*Work task*
Write the data below out exactly as it stands. Do not include the pictures.

= = = = =

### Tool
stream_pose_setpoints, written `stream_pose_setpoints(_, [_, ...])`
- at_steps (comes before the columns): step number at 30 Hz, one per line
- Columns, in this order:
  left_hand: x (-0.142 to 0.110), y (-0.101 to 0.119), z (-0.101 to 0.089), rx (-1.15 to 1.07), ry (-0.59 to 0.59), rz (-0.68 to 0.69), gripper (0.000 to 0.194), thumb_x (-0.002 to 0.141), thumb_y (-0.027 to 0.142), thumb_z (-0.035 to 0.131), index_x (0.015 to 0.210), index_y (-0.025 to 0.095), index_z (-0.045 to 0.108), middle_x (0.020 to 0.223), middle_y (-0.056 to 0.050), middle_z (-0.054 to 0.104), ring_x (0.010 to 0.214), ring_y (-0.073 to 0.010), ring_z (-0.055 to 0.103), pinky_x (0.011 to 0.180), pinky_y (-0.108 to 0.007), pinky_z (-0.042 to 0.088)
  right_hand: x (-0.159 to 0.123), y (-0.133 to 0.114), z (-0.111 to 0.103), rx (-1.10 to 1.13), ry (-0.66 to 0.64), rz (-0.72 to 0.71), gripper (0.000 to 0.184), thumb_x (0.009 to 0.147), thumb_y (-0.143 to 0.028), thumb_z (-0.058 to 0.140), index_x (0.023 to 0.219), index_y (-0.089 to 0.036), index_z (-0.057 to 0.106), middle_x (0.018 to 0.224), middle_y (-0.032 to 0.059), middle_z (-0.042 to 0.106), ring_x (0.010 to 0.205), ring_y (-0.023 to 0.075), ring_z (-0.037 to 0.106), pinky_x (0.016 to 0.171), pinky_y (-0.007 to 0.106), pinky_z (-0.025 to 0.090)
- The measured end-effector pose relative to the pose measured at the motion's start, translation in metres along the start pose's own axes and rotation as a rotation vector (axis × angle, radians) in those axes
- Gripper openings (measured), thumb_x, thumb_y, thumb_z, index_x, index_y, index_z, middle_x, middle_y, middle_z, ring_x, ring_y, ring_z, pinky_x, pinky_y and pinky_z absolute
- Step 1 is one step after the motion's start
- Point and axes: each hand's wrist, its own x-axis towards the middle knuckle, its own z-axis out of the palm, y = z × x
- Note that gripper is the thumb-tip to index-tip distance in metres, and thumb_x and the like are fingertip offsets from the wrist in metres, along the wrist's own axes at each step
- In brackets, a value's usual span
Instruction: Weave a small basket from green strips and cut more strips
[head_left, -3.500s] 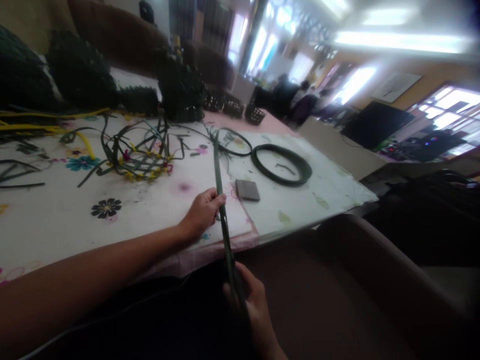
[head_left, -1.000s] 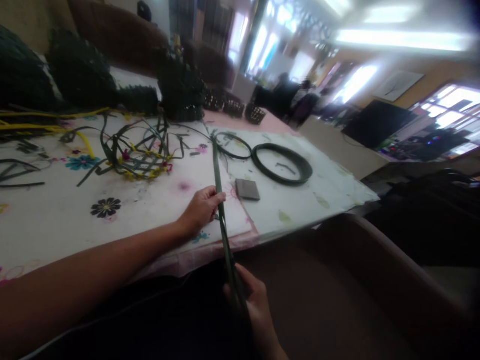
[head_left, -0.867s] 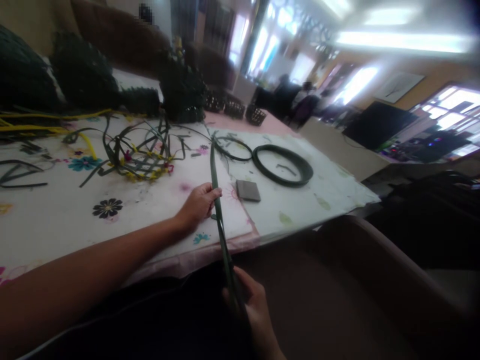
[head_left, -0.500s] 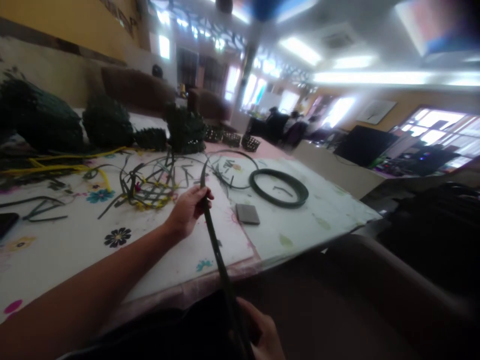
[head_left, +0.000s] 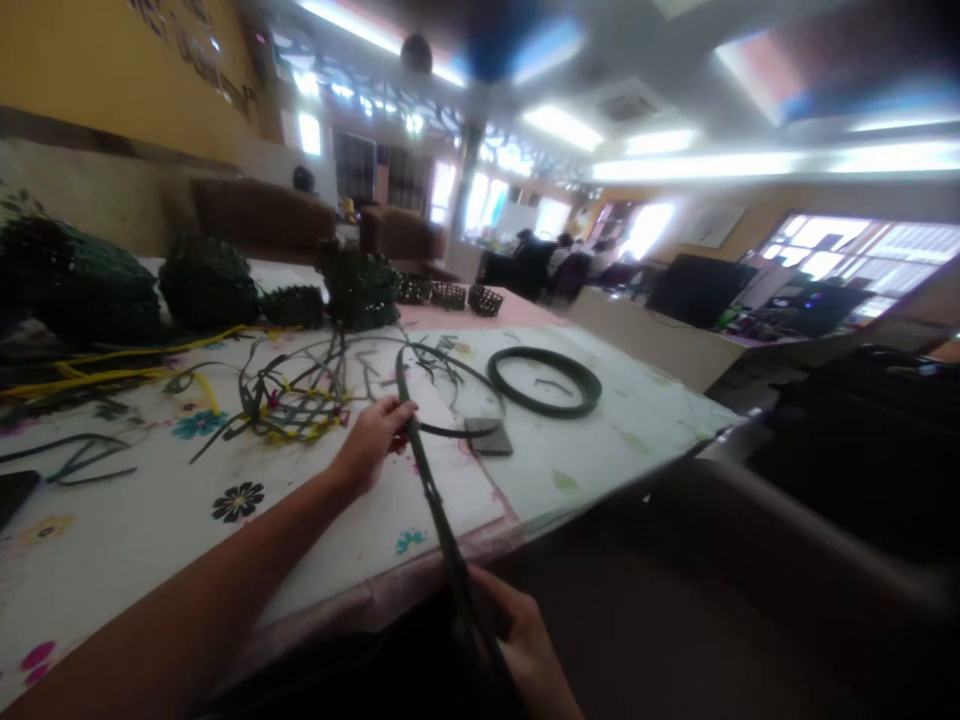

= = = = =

*Response box*
### Tool
stream_pose_setpoints, written `stream_pose_setpoints(_, [_, ...])`
- at_steps (comes before the columns): step number at 30 Hz, one per line
- Columns, in this order:
  left_hand: x (-0.142 to 0.110), y (-0.101 to 0.119), z (-0.101 to 0.089), rx (-1.15 to 1.07), ry (-0.59 to 0.59), rz (-0.68 to 0.69), gripper (0.000 to 0.194), thumb_x (-0.002 to 0.141), thumb_y (-0.027 to 0.142), thumb_z (-0.035 to 0.131), index_x (0.015 to 0.210), index_y (-0.025 to 0.095), index_z (-0.045 to 0.108), middle_x (0.020 to 0.223), middle_y (-0.056 to 0.050), middle_z (-0.054 to 0.104), ring_x (0.010 to 0.214), ring_y (-0.073 to 0.010), ring_z (-0.055 to 0.103), pinky_x (0.011 to 0.180), pinky_y (-0.108 to 0.007), pinky_z (-0.042 to 0.088)
  right_hand: x (-0.159 to 0.123), y (-0.133 to 0.114), z (-0.111 to 0.103), rx (-1.10 to 1.13), ry (-0.66 to 0.64), rz (-0.72 to 0.71), gripper (0.000 to 0.184), thumb_x (0.009 to 0.147), thumb_y (-0.143 to 0.028), thumb_z (-0.058 to 0.140), index_x (0.023 to 0.219), index_y (-0.089 to 0.036), index_z (-0.057 to 0.106), middle_x (0.018 to 0.224), middle_y (-0.032 to 0.059), middle_z (-0.042 to 0.106), ring_x (0.010 to 0.205), ring_y (-0.023 to 0.075), ring_z (-0.037 to 0.106), pinky_x (0.016 to 0.171), pinky_y (-0.007 to 0.106), pinky_z (-0.025 to 0.090)
- The measured end-effector pose relative to the pose measured at the motion's start, translation in metres along the start pose's own axes and rotation as a rotation vector (axis × angle, radians) in those axes
- Gripper openings (measured), thumb_x, thumb_y, thumb_z, index_x, index_y, index_z, middle_x, middle_y, middle_z, ring_x, ring_y, ring_z, pinky_x, pinky_y and pinky_z absolute
- Step 1 is one step after the motion's start
- Point and axes: each hand's wrist, its own x-axis towards the middle knuckle, its own z-axis out of the palm, y = z × x
- Note that gripper is the thumb-tip to index-tip distance in metres, and thumb_x and the like are fingertip offsets from the wrist in metres, along the wrist's own axes at each step
- In brackets, a value's usual span
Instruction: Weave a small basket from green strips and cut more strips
[head_left, -3.500s] 
[head_left, -1.000s] 
[head_left, -0.867s] 
[head_left, -0.500s] 
[head_left, +0.000s] 

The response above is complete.